> [Task statement] Go over the data below line by line, and state how many lines contain the string "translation". Give the number only.

> [Recorded data]
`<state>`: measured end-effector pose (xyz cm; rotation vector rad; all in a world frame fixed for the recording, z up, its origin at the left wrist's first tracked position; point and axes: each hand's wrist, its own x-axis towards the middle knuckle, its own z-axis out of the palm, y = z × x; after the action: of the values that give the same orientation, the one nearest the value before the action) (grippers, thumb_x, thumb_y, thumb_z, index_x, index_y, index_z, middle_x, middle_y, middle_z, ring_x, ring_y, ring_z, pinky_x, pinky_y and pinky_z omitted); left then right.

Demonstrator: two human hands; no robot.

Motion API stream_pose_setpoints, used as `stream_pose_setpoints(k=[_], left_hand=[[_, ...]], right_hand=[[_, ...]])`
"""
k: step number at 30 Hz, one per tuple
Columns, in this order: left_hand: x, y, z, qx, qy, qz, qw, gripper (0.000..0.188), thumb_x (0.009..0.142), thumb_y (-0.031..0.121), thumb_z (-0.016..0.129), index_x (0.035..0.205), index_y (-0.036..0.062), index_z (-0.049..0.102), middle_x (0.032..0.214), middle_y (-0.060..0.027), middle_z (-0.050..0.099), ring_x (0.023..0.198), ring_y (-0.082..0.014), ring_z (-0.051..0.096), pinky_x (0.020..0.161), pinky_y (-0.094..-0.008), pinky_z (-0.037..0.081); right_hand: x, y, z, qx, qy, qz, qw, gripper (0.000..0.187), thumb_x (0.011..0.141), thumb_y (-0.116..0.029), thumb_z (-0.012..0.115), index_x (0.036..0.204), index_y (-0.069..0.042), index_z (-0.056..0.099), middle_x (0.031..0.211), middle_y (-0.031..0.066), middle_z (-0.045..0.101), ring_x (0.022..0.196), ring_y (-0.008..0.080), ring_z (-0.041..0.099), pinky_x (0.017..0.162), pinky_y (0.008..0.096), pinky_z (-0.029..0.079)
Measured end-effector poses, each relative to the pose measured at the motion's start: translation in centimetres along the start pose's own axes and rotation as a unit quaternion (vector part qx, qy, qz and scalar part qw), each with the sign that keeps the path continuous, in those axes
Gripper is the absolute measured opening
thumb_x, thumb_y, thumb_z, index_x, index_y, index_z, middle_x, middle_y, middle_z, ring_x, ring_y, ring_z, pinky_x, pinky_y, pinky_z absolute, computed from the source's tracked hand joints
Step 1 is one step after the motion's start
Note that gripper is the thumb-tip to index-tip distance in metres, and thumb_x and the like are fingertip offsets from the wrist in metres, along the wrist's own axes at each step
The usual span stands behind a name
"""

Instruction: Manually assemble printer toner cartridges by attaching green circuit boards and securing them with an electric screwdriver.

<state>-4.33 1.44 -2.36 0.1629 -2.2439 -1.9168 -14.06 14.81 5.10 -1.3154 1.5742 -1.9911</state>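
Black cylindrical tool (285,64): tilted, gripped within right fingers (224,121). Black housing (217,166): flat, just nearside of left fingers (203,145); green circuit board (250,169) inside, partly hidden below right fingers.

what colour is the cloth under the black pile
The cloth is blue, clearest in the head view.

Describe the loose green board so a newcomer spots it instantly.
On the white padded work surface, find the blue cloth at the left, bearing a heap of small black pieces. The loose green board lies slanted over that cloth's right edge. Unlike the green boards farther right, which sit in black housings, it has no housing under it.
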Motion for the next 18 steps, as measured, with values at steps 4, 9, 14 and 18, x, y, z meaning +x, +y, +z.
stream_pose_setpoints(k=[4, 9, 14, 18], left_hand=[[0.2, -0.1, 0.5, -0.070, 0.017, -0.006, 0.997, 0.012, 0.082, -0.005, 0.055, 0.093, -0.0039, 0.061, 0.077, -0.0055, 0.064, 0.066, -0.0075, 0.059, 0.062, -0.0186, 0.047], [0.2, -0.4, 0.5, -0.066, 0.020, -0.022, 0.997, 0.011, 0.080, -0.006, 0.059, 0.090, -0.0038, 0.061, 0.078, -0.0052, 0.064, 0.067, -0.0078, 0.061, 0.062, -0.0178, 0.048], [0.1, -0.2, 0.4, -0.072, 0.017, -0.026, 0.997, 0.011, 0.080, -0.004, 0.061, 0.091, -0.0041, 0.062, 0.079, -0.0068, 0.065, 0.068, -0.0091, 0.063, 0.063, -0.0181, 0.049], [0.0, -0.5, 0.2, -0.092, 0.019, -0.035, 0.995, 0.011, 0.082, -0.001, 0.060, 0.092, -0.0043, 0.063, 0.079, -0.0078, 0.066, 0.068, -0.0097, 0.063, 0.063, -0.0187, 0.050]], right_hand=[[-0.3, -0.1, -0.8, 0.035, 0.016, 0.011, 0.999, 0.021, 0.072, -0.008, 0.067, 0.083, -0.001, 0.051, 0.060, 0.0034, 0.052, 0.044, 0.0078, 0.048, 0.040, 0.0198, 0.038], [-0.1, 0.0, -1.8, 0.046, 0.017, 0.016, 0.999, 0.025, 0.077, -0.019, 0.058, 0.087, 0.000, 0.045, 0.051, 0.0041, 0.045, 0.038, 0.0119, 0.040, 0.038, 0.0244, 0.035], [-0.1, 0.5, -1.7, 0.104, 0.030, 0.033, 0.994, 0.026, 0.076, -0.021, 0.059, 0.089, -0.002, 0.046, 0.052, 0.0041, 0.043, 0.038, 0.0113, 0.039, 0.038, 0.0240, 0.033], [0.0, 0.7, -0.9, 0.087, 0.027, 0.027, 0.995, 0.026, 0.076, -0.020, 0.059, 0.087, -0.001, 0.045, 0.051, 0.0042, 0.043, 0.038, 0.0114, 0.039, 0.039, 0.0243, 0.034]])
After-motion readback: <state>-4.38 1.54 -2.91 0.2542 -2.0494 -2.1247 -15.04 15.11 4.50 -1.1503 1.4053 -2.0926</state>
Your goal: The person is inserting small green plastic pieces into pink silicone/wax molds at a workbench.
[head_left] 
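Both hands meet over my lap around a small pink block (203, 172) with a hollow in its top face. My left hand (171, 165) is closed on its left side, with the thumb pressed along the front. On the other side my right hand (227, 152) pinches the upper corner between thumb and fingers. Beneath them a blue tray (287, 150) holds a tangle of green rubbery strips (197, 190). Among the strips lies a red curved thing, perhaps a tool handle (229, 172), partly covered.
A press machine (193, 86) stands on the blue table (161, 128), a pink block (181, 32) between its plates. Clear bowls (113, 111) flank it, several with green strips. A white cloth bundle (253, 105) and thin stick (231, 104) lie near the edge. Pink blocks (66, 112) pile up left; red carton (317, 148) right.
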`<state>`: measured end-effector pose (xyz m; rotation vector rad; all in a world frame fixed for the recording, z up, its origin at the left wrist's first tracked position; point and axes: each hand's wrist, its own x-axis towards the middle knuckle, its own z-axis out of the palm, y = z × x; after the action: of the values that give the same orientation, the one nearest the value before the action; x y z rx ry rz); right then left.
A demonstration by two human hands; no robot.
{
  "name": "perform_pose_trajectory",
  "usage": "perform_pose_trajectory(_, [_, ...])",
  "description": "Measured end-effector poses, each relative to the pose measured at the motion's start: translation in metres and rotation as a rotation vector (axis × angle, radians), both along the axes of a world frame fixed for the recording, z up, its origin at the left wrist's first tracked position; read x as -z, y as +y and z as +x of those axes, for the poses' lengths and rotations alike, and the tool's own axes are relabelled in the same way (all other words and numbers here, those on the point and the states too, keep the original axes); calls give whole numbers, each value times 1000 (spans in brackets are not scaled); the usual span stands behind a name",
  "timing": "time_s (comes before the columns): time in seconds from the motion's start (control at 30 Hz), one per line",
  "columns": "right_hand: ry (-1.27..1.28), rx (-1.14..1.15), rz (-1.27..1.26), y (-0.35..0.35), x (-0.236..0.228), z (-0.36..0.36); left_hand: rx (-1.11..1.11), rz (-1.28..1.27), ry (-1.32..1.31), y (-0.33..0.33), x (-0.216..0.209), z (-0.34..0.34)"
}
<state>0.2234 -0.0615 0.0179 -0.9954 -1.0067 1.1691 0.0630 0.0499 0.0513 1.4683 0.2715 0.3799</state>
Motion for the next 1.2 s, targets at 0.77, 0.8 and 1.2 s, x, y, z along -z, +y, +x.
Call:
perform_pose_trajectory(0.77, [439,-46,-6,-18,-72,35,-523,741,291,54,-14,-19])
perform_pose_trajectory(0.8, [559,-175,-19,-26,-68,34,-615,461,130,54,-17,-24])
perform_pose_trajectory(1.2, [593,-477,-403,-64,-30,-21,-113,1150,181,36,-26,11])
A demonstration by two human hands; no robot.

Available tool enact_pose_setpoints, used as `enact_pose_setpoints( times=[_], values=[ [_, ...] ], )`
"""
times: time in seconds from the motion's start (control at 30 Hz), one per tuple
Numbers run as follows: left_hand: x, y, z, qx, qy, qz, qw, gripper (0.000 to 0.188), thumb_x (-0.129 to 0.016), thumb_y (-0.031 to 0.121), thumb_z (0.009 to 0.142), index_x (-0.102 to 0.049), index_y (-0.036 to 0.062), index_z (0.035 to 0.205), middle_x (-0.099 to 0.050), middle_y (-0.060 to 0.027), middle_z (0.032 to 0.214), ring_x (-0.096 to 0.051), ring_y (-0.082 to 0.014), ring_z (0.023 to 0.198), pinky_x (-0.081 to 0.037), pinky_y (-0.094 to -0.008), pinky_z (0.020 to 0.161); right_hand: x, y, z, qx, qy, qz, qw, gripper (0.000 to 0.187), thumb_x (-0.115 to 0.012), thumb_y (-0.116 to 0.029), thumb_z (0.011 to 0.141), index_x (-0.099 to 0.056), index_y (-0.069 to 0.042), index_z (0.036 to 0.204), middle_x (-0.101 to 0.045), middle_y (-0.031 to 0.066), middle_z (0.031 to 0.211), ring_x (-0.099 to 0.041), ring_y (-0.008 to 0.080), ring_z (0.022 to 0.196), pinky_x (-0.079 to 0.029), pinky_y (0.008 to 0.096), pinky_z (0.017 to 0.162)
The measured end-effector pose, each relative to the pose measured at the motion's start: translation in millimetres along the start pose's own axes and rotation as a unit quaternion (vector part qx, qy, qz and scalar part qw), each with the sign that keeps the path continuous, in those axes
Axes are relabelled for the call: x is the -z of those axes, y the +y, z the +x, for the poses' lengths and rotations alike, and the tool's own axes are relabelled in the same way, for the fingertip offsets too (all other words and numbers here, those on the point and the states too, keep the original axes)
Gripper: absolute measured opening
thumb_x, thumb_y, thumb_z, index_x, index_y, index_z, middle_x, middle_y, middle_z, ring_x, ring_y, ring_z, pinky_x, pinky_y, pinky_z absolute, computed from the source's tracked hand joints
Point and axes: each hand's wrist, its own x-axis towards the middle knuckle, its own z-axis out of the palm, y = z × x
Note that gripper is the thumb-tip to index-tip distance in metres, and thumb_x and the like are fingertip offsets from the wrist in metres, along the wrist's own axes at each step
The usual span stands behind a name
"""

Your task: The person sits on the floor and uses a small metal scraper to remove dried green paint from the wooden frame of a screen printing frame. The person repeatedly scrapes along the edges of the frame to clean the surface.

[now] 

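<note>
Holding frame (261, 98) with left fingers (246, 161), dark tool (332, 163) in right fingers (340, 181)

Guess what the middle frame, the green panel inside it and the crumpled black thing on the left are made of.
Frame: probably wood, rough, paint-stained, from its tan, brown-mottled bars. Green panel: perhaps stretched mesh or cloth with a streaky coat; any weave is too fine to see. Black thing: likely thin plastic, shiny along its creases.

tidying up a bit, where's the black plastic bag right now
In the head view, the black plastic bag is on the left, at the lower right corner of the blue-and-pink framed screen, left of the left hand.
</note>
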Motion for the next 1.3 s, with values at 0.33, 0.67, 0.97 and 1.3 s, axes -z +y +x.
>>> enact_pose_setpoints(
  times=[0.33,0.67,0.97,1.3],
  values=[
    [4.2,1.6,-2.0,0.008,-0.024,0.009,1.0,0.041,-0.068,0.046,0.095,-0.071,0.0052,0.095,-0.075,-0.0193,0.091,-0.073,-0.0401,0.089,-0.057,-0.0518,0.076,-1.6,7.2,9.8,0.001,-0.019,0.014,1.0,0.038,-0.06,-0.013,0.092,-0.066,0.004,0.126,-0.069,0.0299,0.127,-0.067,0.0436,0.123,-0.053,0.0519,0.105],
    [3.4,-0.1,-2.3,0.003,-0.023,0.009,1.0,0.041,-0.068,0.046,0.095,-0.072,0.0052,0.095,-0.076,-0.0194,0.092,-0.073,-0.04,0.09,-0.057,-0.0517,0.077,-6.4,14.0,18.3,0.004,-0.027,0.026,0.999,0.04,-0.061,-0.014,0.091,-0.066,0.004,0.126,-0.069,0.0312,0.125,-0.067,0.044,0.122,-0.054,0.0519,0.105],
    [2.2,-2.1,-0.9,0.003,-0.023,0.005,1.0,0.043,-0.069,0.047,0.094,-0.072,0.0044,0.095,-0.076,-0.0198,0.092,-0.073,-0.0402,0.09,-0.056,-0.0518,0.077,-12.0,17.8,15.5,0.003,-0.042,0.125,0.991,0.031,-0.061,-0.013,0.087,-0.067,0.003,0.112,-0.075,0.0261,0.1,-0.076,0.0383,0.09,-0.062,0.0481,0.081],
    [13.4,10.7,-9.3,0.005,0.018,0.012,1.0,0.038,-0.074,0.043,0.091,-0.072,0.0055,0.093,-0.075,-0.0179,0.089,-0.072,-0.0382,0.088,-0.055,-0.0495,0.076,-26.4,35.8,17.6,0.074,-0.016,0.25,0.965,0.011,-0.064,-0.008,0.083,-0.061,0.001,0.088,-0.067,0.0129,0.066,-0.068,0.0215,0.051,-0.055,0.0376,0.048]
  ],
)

> [Your response] 3